The plaintiffs claim Boston-based GE knowingly used a reactor design at the Fukushima Daiichi Nuclear Power Plant that would fail to protect against the possible threat of earthquakes and tsunamis, a natural risk in that area.
The plaintiffs are seeking class-action status for businesses in the area that suffered economic damage as a result of the disaster, which displaced as many as 150,000 people.
Among other things, the lawsuit claims GE and its partners lowered a protective cliff by more than 60 feet, placing the plant and all six of its GE-designed reactors closer to the Pacific Ocean and in the path of the severe tsunami that struck on March 11, 2011.
Afte the tsunami hit, three GE-designed reactors suffered from “entirely foreseeable flooding and resulting nuclear meltdowns,” causing the release of radioactive matter into the area surrounding the plant, according to the lawsuit.
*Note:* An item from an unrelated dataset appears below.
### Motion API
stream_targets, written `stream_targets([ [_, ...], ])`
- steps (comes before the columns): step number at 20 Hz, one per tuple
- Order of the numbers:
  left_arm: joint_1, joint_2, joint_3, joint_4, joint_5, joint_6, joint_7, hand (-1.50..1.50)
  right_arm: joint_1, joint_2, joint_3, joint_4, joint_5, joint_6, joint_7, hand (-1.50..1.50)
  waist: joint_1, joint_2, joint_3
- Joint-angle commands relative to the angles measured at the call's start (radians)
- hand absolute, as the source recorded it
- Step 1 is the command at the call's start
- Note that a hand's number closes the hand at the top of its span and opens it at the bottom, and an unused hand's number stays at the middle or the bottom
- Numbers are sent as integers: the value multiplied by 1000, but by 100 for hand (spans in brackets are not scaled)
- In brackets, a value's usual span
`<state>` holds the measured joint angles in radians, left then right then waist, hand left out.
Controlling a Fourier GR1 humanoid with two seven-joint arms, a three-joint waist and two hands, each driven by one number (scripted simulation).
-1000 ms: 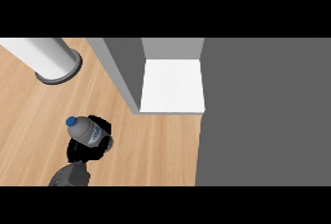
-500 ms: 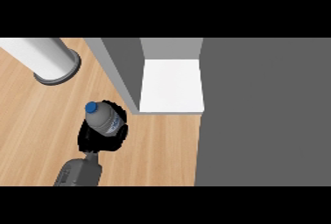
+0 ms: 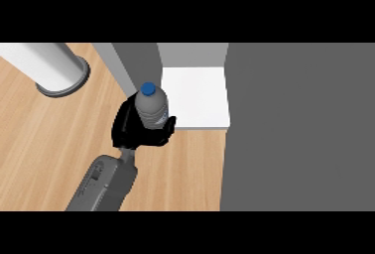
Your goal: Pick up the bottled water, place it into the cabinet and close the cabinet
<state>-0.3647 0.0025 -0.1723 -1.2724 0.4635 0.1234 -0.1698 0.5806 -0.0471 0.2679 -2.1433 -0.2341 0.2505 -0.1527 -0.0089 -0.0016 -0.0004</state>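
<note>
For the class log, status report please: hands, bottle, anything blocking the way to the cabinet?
Left hand shut on bottled water; right hand not in view. Bottle upright at the open cabinet's white shelf edge, not yet inside. Nothing in the way.

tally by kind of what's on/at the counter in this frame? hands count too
Bottled water: 1, held upright in the hand
White cylinder: 1, upper left of the counter
Cabinet: 1, open, white shelf showing
Hand: 1, on a grey forearm; which side it belongs to is not clear from this view
Total: 4
</note>
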Motion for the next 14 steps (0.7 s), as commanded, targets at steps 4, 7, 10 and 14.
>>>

The plaintiffs are essentially blaming GE for defective reactor design as well as for not putting in place enough safeguards to prevent the spread of radiation once the Fukushima plant was breached.
A GE spokesman said the company continues to offer sympathy for those affected by the earthquake and tsunami of 2011.
“The Japanese government and other investigative bodies long ago concluded that the Fukushima nuclear accident was caused by the tsunami, and the resulting loss of seawater pumps and all electrical power, not reactor design,” he said. “We believe these claims can and should be addressed under Japan’s nuclear compensation law, which provides relief for persons impacted by these events.”